What the exercise asks → How do the lines below between the ones holding "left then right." and "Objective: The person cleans", inclusive, read? Give them again exactly, with no other lines.
[Data records Boundary: Start]
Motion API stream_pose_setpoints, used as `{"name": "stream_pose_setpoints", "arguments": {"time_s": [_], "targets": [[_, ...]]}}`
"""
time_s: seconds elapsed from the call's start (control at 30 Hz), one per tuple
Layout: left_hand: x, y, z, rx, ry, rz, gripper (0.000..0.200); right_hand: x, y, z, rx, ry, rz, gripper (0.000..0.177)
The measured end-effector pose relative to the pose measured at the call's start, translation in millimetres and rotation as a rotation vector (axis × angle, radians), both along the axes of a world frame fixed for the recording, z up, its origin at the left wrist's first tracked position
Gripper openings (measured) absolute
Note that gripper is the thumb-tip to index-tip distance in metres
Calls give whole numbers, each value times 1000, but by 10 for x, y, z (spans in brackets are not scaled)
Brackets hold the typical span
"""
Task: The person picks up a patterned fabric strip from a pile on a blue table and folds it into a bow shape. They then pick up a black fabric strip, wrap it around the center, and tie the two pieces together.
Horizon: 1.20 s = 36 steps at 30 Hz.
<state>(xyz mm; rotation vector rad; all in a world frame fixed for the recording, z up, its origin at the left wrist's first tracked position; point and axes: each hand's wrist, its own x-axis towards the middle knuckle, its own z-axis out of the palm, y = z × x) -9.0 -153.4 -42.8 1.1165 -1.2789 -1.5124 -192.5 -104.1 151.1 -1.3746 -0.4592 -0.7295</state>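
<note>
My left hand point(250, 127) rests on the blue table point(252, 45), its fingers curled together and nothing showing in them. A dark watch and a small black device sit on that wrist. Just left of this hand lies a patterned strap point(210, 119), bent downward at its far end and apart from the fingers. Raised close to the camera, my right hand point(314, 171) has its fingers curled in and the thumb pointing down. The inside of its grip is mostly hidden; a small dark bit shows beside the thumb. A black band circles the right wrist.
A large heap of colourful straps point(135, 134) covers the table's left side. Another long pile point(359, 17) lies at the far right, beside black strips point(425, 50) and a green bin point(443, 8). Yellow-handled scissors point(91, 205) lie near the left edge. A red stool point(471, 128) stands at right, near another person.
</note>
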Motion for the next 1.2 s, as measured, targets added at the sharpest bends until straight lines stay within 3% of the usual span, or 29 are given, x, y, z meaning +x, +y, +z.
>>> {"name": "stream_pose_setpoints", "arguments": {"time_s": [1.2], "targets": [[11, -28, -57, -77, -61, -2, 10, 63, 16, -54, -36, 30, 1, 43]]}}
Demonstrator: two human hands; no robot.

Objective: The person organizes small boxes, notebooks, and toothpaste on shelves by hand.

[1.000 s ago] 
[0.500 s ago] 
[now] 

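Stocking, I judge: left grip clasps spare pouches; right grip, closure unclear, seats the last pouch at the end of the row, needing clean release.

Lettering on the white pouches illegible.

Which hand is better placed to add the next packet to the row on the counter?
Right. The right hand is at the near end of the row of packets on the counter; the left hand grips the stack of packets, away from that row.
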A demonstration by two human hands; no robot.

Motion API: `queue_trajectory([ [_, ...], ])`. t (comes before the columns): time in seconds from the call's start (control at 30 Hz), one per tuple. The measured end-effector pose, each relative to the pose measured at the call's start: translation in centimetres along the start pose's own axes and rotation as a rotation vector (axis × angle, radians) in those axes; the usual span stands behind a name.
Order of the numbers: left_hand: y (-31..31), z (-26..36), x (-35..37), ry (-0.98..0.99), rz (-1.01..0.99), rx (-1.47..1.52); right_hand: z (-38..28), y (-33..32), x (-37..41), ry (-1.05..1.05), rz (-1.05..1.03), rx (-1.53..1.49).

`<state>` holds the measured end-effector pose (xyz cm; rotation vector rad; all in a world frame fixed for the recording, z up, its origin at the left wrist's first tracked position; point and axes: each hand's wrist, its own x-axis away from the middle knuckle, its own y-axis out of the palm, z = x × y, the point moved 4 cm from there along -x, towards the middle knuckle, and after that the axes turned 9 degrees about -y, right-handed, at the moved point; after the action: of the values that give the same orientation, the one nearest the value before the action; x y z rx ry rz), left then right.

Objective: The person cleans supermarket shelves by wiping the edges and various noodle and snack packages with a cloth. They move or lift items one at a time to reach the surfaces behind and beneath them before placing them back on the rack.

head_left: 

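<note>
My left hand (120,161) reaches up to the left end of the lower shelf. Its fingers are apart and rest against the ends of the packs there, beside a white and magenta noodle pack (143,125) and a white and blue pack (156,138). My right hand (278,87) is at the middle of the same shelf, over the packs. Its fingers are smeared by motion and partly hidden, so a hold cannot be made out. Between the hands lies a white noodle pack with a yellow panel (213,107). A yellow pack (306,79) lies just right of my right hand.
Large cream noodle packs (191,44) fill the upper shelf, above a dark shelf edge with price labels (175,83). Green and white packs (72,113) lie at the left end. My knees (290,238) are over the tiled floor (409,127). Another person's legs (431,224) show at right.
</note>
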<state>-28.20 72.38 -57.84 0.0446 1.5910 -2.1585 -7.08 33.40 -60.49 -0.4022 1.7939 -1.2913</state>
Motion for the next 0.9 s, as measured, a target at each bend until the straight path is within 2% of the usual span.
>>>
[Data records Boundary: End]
Final answer →
`<state>` holds the measured end-effector pose (xyz cm; rotation vector rad; all in a world frame fixed for the recording, z up, its origin at the left wrist's first tracked position; point and axes: each hand's wrist, its own x-axis away from the middle knuckle, its own y-axis out of the palm, z = x × y, the point moved 4 cm from there along -x, towards the middle knuckle, and after that the axes turned 9 degrees about -y, right-handed, at the moved point; after the action: of the values that give the same orientation, the one nearest the value before the action; x y z rx ry rz), left then right.

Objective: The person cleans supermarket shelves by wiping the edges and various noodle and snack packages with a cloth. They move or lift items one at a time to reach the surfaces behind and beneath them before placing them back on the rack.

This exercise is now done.